-------- Data records --------

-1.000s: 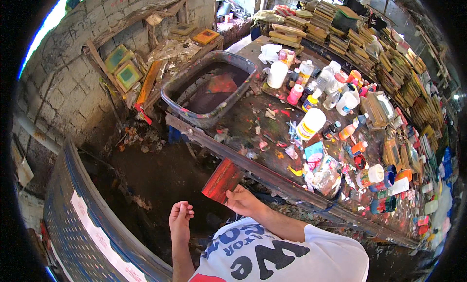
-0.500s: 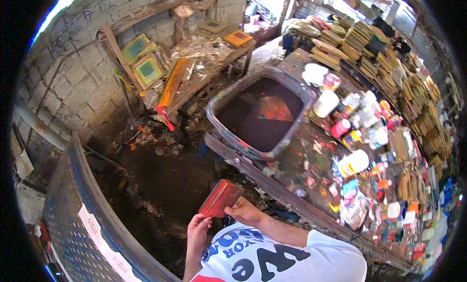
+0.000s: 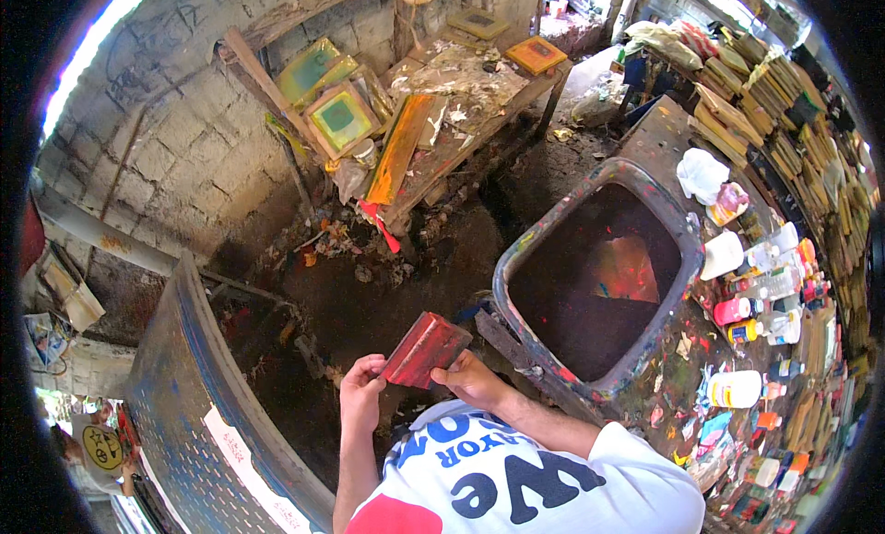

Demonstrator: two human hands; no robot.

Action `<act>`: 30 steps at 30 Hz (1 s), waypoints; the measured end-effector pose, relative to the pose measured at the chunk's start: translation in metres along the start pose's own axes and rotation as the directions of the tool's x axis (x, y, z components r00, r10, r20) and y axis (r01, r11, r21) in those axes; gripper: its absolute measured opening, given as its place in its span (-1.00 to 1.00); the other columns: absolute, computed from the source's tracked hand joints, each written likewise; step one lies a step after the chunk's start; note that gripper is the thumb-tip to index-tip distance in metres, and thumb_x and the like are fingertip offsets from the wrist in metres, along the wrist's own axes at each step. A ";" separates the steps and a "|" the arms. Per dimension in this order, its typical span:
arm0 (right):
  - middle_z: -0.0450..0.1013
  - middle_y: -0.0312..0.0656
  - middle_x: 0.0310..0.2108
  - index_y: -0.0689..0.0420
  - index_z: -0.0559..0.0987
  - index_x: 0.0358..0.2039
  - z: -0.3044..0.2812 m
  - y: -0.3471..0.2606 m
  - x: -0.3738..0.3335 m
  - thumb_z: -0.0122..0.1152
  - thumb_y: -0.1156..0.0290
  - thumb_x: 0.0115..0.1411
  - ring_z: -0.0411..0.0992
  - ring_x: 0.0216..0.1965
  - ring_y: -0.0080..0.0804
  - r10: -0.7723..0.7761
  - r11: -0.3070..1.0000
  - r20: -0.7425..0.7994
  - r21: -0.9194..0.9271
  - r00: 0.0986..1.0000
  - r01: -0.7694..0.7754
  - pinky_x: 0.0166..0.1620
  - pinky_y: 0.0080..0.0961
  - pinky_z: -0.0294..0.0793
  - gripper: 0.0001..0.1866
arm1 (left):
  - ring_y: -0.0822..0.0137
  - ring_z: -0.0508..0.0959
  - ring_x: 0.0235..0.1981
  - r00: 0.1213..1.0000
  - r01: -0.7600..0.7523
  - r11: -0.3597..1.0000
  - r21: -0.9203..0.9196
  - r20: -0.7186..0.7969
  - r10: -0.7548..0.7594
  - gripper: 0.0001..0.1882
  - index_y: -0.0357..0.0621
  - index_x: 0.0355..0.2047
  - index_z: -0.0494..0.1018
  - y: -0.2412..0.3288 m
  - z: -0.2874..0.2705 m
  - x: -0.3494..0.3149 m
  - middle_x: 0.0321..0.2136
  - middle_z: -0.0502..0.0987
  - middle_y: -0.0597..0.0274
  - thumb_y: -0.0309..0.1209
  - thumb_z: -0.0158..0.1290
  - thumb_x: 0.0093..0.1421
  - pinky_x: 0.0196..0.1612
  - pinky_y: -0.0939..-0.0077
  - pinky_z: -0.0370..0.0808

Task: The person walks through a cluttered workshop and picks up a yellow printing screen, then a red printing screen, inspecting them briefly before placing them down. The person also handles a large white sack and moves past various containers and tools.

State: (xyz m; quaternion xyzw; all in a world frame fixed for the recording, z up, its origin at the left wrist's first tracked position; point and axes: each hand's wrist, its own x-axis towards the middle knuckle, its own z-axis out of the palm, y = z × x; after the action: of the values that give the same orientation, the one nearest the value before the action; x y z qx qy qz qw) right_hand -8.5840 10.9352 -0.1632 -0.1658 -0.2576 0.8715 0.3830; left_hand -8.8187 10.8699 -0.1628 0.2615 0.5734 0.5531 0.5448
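Note:
In front of my chest is a short squeegee [image 3: 426, 350], a flat block with a ridge along it, stained dark red. My left hand [image 3: 360, 391] pinches its left corner between thumb and fingers. At its lower right edge my right hand [image 3: 473, 381] grips it, thumb on the near face and the other fingers mostly behind. The squeegee is tilted, its upper end leaning to the right. To the right of it stands a dark tub [image 3: 502, 299] with a paint-specked rim, holding dark liquid and a red-smeared flat piece [image 3: 627, 269].
A cluttered bench [image 3: 479, 133] with framed screens [image 3: 342, 119] stands by the block wall. On the right table are several paint bottles [image 3: 735, 389] and stacked wooden frames [image 3: 728, 119]. A curved perforated panel [image 3: 203, 423] rises at my left. Another person [image 3: 100, 442] shows at the far left.
My view has swung left, so the tub and bench appear farther right. Both hands still hold the squeegee, which is turned slightly.

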 end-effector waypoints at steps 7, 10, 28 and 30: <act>0.59 -0.32 0.12 0.11 0.56 0.24 -0.024 0.003 0.051 0.52 0.42 0.24 0.51 0.14 -0.47 -0.010 0.999 -0.139 -0.049 0.990 0.003 0.27 -0.35 0.44 -0.44 | 0.37 0.61 -0.07 0.981 0.176 0.984 0.012 0.078 -0.176 -0.71 -0.29 -0.08 0.61 0.008 0.018 0.083 -0.02 0.63 0.19 -0.75 0.22 0.18 0.09 0.41 0.57; 0.61 -0.32 0.09 0.12 0.59 0.21 -0.031 -0.002 0.081 0.50 0.47 0.25 0.53 0.10 -0.49 -0.060 0.995 -0.224 -0.089 0.973 0.041 0.24 -0.38 0.46 -0.49 | 0.36 0.63 -0.05 0.954 0.255 0.965 0.057 0.145 -0.260 -0.70 -0.31 -0.04 0.61 0.016 0.018 0.128 -0.01 0.64 0.17 -0.72 0.20 0.21 0.12 0.40 0.57; 0.58 -0.29 0.16 0.17 0.58 0.22 -0.037 -0.096 0.362 0.49 0.40 0.28 0.49 0.19 -0.42 -0.430 0.902 -0.485 -0.186 0.762 0.390 0.36 -0.30 0.35 -0.49 | 0.49 0.47 -0.18 0.910 -0.069 0.961 0.266 0.411 -0.049 -0.69 -0.16 -0.34 0.55 0.131 -0.042 0.492 0.07 0.54 0.18 -0.82 0.09 -0.02 -0.06 0.59 0.43; 0.58 -0.29 0.16 0.18 0.58 0.22 -0.051 -0.111 0.380 0.49 0.41 0.28 0.49 0.19 -0.44 -0.424 0.905 -0.471 -0.252 0.773 0.343 0.36 -0.30 0.35 -0.49 | 0.47 0.49 -0.17 0.898 -0.139 0.952 0.273 0.439 0.005 -0.69 -0.16 -0.36 0.55 0.130 -0.038 0.517 0.06 0.53 0.17 -0.83 0.07 -0.05 -0.06 0.57 0.42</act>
State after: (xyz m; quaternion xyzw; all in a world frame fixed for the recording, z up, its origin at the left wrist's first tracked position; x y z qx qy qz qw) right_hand -8.7421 11.3017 -0.1752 -0.3652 -0.2393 0.6757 0.5940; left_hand -9.0324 11.3557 -0.2245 0.4783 0.5045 0.4084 0.5916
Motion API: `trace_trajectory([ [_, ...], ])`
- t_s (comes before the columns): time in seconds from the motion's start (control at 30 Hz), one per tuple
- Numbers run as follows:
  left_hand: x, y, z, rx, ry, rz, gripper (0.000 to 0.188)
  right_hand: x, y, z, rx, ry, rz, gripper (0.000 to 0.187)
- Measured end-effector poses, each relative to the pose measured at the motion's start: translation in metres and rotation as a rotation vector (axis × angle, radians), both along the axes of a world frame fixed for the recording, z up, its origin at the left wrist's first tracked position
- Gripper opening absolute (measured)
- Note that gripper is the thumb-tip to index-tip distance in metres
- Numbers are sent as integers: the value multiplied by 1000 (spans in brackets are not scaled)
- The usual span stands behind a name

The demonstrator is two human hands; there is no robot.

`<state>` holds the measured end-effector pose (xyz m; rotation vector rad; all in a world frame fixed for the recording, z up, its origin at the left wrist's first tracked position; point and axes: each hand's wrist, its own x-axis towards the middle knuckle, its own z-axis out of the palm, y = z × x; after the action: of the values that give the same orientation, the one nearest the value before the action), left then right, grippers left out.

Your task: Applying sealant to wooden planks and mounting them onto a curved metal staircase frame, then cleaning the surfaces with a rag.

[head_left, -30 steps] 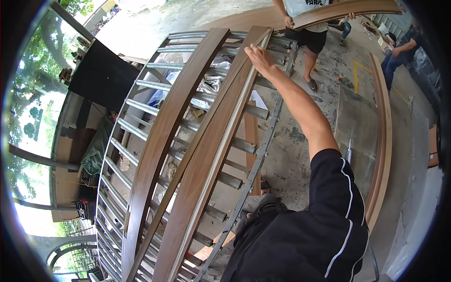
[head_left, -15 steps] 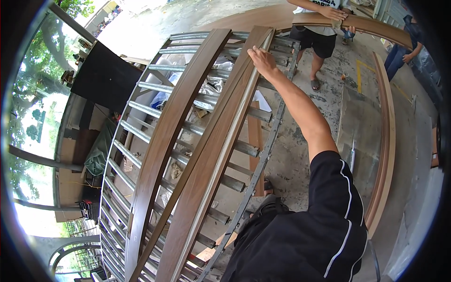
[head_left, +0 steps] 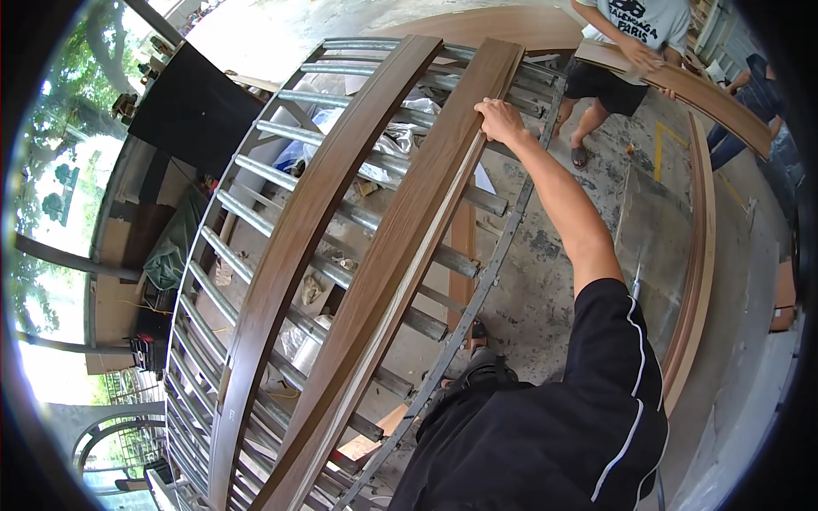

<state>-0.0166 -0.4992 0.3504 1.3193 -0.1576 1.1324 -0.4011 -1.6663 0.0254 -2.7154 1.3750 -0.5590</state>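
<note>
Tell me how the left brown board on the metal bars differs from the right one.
The right board shows a pale band along its right edge; the left board has a dark right edge.
The person's right hand is at the right board's upper part; no hand is at the left board.
Both are long, brown and wood-grained, lying across the metal bars.

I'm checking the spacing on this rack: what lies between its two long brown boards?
In the head view, round metal bars cross the gap between the left board and the right board, with crumpled silvery sheeting showing through.
</note>
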Motion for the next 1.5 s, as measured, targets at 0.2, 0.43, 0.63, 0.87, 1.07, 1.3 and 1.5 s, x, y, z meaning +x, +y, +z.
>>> trace_trajectory([
  [0.2,-11,-11,-4,152,26,100,58,9,1,22,201,157,2,64],
  [0.43,-20,-20,-8,326,51,208,58,4,-4,18,172,132,30,36],
  [0.63,-12,-28,-12,474,68,283,58,8,-19,12,196,242,-5,36],
  [0.87,3,-44,-30,630,91,357,58,6,-6,8,99,213,13,19],
  [1.07,16,-58,-37,775,102,414,58,0,-9,7,75,211,-1,6],
  [1.3,8,-51,-43,965,149,514,58,-5,-23,-5,71,227,15,13],
  [1.5,-22,-29,-52,1133,219,614,59,-17,-23,-3,107,165,70,38],
])
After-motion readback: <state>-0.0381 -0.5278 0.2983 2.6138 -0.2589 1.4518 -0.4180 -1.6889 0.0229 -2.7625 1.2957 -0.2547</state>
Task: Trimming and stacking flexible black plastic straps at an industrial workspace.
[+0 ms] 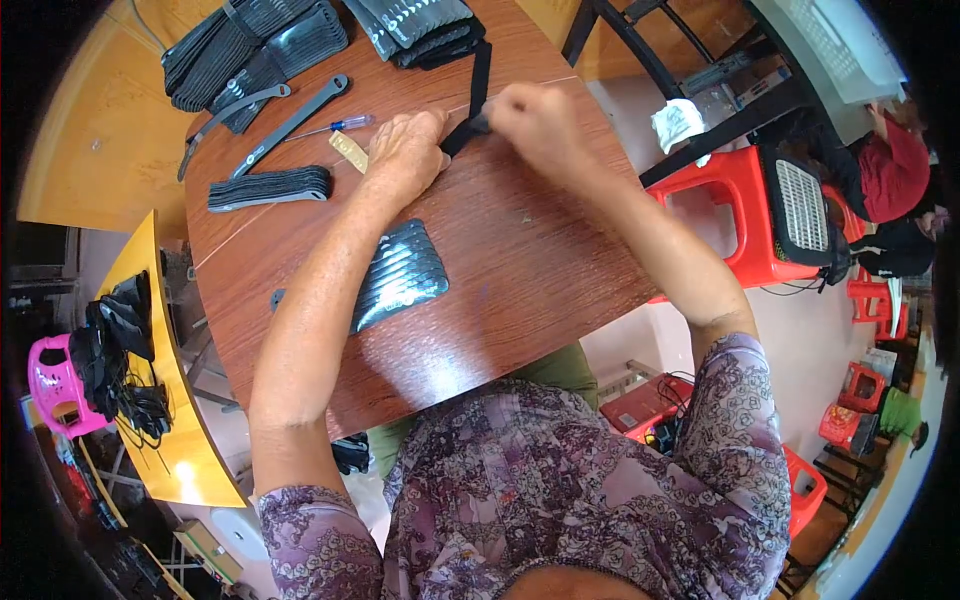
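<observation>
A black strap point(480, 80) runs down from the far edge of the wooden table and bends between my hands. My left hand point(408, 150) presses on the table with its fingers closed over one end of the strap. My right hand point(535, 120), somewhat blurred, pinches the strap where it bends. Beside my left hand lies a flat gold-coloured bar point(349, 152), and beyond it a screwdriver point(345, 128) with a clear bluish handle. Under my left forearm, partly hidden, sits a stack of glossy black straps point(405, 270).
Folded black strap bundles point(270, 45) and another stack point(420, 25) lie along the table's far edge. Two grey straps with holed ends point(290, 125) and a folded bundle point(268, 188) are at left. A red stool point(715, 190) stands right of the table; other people sit farther right.
</observation>
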A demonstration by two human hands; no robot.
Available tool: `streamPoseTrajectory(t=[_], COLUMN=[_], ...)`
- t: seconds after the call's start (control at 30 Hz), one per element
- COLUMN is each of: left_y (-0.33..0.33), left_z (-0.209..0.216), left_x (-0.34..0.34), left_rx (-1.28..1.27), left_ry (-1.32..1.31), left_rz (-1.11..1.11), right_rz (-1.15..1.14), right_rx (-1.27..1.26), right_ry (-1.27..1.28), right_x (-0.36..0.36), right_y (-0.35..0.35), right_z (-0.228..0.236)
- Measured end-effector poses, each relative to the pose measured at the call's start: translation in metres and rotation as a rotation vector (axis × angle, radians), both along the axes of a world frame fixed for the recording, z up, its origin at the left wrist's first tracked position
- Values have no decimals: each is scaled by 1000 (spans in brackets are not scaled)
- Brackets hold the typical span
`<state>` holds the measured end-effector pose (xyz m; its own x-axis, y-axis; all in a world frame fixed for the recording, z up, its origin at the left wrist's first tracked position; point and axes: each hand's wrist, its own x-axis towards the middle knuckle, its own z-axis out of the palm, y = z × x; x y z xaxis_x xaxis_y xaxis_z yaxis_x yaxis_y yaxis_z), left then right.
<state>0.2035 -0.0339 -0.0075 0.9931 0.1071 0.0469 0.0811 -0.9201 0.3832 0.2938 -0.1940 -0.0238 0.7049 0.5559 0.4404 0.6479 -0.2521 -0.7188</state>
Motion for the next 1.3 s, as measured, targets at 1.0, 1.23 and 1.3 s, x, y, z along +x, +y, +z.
streamPoseTrajectory(t=[1.0, 1.23, 1.3], left_y=[-5, -27, -43], left_z=[69, 40, 42], left_x=[-48, -61, -72], left_rx=[-256, -29, 81], left_ry=[-70, -169, -186], left_rz=[16, -74, -68], right_rz=[-134, -90, -64], right_rx=[-85, -237, -351], right_ry=[-119, -846, -845], right_x=[20, 10, 19], right_y=[3, 46, 50], right_z=[11, 34, 19])
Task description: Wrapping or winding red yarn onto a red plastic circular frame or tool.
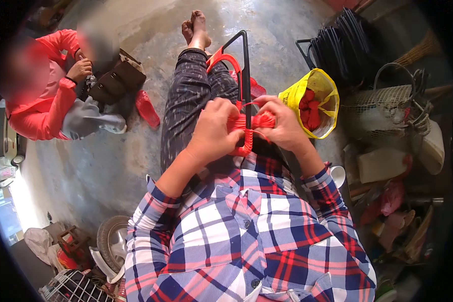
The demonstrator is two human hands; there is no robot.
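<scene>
Above my lap stands a black frame (246, 65), part of it wrapped tightly in red cord (247, 143). A red-wrapped curved piece (225, 56) sits at its far end. My left hand (212, 126) is closed around red strands at the frame's left side, its thumb against the wrapped part. On the other side, my right hand (286, 125) pinches a red cord bundle (263, 120) close to the black bar. A loose strand runs between the two hands near the bar. The inner fingertips of both hands are partly hidden.
A yellow bag (293, 95) with red cord bundles stands to the right. Beyond it are stacked black frames (340, 45) and a wire basket (387, 108). At left sits another person (45, 108) with a dark bag (118, 80); a red slipper (147, 109) lies nearby. A wheel (109, 241) is at lower left.
</scene>
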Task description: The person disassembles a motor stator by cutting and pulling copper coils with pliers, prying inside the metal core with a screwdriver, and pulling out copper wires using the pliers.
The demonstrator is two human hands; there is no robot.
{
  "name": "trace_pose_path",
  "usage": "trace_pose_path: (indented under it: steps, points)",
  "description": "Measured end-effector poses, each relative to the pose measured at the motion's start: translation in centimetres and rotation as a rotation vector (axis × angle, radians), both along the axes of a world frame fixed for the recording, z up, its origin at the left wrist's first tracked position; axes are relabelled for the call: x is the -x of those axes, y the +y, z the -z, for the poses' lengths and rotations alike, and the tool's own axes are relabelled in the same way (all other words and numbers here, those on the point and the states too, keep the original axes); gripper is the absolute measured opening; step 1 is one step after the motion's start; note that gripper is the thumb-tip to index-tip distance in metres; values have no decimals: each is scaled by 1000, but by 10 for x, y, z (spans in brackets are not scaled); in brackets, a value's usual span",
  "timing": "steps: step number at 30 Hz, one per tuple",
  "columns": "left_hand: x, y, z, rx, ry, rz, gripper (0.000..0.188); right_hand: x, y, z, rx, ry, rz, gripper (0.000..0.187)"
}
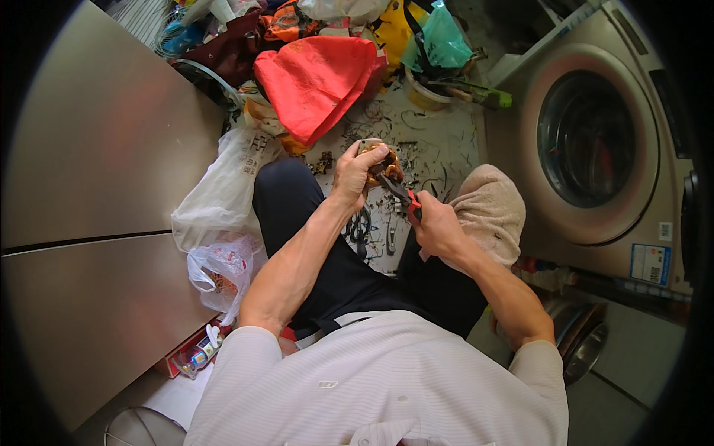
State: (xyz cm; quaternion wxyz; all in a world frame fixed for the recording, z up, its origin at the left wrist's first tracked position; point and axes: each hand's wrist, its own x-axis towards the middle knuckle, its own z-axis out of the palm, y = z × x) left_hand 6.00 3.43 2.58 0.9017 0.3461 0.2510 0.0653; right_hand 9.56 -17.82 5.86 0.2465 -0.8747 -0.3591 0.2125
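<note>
Littered floor (455, 141), bag (239, 258) holding orange tangle (221, 283): left grip (352, 176) clasps coppery part (392, 163); right (439, 227), pliers (398, 190).

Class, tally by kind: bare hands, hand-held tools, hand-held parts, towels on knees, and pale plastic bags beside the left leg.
Bare hands: 2 (left hand, right hand)
Red-handled pliers: 1
Copper-coloured part: 1
Beige towel: 1
Pale plastic bags: 2 (upper bag, lower bag)
Total: 7
</note>
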Motion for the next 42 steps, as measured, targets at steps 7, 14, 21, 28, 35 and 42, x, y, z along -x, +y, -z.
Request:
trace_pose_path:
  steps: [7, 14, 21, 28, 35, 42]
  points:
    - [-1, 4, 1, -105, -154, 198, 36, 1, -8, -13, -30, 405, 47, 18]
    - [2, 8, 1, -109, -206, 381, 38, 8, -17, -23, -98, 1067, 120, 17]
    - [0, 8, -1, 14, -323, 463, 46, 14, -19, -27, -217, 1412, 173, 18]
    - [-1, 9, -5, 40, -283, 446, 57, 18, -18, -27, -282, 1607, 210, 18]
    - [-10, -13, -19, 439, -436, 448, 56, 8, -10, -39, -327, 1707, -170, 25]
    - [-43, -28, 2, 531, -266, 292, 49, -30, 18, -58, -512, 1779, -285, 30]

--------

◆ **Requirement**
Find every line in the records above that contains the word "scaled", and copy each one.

◆ **Your solution**
- Numbers are sent as integers: the value multiplied by 1000 (spans in brackets are not scaled)
- Values have no decimals: each is scaled by 1000 (spans in brackets are not scaled)
  "description": "Measured end-effector poses, each relative to the pose measured at the motion's start: translation in centimetres and rotation as a rotation vector (axis × angle, radians), both along the axes of a world frame fixed for the recording, z up, its origin at the left wrist's first tracked position; axes are relabelled for the call: x is the -x of those axes, y the +y, z the -z, for the poses' lengths and rotations alike, and the tool's own axes are relabelled in the same way (all other words and numbers here, those on the point and the states too, keep the original axes); gripper is the absolute measured opening; step 1 is one step after the motion's start; note that gripper is the thumb-tip to index-tip distance in metres; values have no decimals: each is scaled by 1000, but by 10 for x, y, z (spans in brackets are not scaled); in brackets, a value's usual span",

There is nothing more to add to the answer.